Figure 8.13(b). $f_{\Theta}(\theta) = \frac{1}{b-a}$ for $a \le \theta \le b$, and is zero otherwise. This is a bounded uniform prior. You do not have any preference for the parameter $\Theta$, but you do know from your prior experience that $a \le \Theta \le b$.
Figure 8.13(c). This prior is the same as (b) but is short and very wide. If you use this prior, it means that you know nothing about the parameter. So you give up the prior and let the likelihood dominate the MAP estimate.
Figure 8.13(d). $f_{\Theta}(\theta) = \text{Gaussian}(0,\sigma^2)$. You use this prior when you know something about the parameter, e.g., that it is centered at certain location and you have some uncertainty.
Figure 8.13(e). Same as (d), but the parameter is centered at some other location.
Figure 8.13(f). Same as (d), but you have less confidence about the parameter.

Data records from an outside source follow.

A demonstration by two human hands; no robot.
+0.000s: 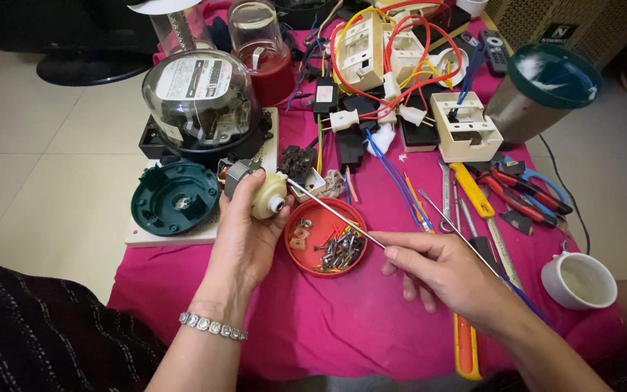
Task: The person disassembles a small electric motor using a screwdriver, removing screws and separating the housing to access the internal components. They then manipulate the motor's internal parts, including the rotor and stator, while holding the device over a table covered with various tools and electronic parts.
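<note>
My left hand (244, 232) grips a small motor (255, 190) with a cream plastic end and a grey metal body, held above the pink cloth. A long thin screwdriver (332, 212) is pinched in my right hand (440, 272); its shaft slants up to the left and its tip touches the cream end of the motor. Just below the shaft sits a red round lid (295, 254) holding several screws and small metal bits. A bracelet is on my left wrist.
A pink cloth (328, 327) covers the table. A glass-domed meter (201, 98), a dark green round base (174, 197), cream switch boxes (466, 127) with red and yellow wires, pliers and cutters (520, 190), a white cup (578, 279) and a green-lidded jar (538, 91) surround the work.
</note>
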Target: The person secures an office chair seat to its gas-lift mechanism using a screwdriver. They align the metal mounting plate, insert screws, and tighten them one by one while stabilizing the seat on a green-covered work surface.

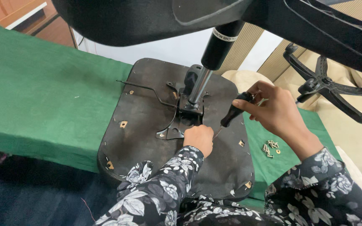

As you can see from these examples, the shape of the prior tells us how you want $\Theta$ to be distributed. The choice you make will directly influence the MAP optimization, and hence the MAP estimate.

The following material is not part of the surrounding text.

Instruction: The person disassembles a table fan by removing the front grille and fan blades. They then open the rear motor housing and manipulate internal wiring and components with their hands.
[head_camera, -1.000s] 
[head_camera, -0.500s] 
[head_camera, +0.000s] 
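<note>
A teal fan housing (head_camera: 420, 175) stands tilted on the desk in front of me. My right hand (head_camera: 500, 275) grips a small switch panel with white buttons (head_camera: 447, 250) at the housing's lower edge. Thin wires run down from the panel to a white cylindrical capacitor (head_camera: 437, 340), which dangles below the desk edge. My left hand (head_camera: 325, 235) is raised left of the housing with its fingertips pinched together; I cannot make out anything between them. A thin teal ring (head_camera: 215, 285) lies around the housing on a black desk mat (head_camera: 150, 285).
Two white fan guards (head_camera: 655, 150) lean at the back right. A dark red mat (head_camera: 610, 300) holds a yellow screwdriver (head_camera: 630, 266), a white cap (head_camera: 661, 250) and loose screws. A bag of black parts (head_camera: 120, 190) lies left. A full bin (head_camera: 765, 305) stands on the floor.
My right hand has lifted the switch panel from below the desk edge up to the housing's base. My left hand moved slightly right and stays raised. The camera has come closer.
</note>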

Since the prior is a subjective quantity in the MAP framework, you as the user have the freedom to choose whatever you like. For instance, if you have conducted a similar experiment before, you can use the results of the previous experiments as the current prior. Another strategy is to go with physics. For instance, we can argue that $\vtheta$ should be sparse so that it contains as few non-zeros as possible. In this case, a sparsity-driven prior, such as $f_{\mTheta}(\vtheta) = \exp\{-\|\vtheta\|_1\}$, could be a choice. The third strategy is to choose a prior that is computationally “friendlier”, e.g., in quadratic form so that the MAP is differentiable. One such choice is the conjugate prior. We will discuss this later in Section 8.3.6.

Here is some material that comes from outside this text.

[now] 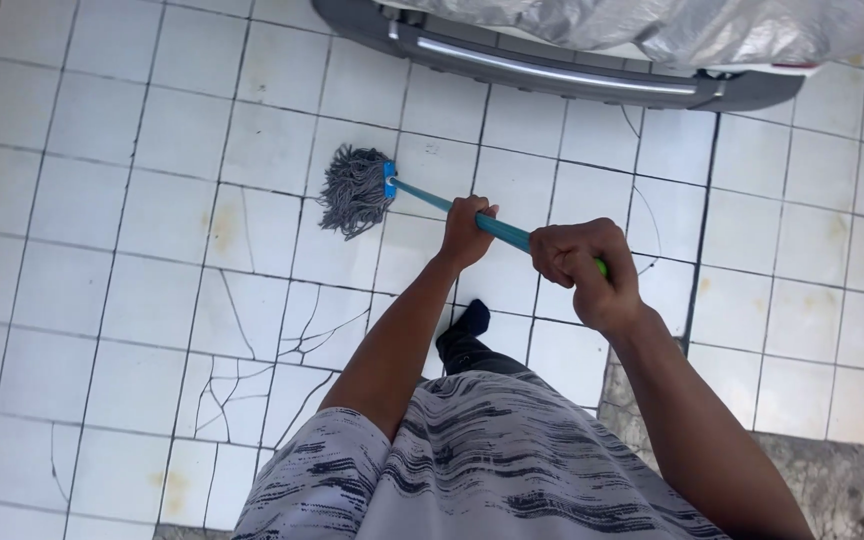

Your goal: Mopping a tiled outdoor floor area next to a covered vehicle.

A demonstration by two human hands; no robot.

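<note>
Both my hands grip a mop by its teal handle (508,231). My left hand (466,229) holds it lower down, closer to the head. My right hand (586,265) is closed around the upper end, where a green tip shows. The grey string mop head (354,188), joined by a blue clip, lies on the white tiled floor (132,250) ahead and to the left. My patterned white shirt and one dark-clad foot (464,335) show below.
A car's grey bumper (552,65) under a silver cover (672,25) runs along the top. Several floor tiles are cracked at lower left. A rough concrete patch (832,480) lies at lower right.
</note>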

Which prior should we choose?

sep0ex
Based on your preference, e.g., you know from historical data that the parameter should behave in certain ways.
Based on physics, e.g., the parameter has a physical interpretation, so you need to abide by the physical laws.
Choose a prior that is computationally “friendlier”. This is the topic of the conjugate prior, which is a prior that does not change the form of the posterior distribution. (We will discuss this later in Section 8.3.6.)

8.3.3MAP formulation and solution

Our next task is to study how to formulate the MAP problem and how to solve it.

Definition 8.7

Let $\mX = [X_1,\ldots,X_N]^T$ be i.i.d. observations. Let $\mTheta$ be a random parameter. The maximum-a-posteriori estimate of $\mTheta$ is

\thetahat_{\text{MAP}} = \argmax{\vtheta} \; f_{\mTheta|\mX}(\vtheta|\vx).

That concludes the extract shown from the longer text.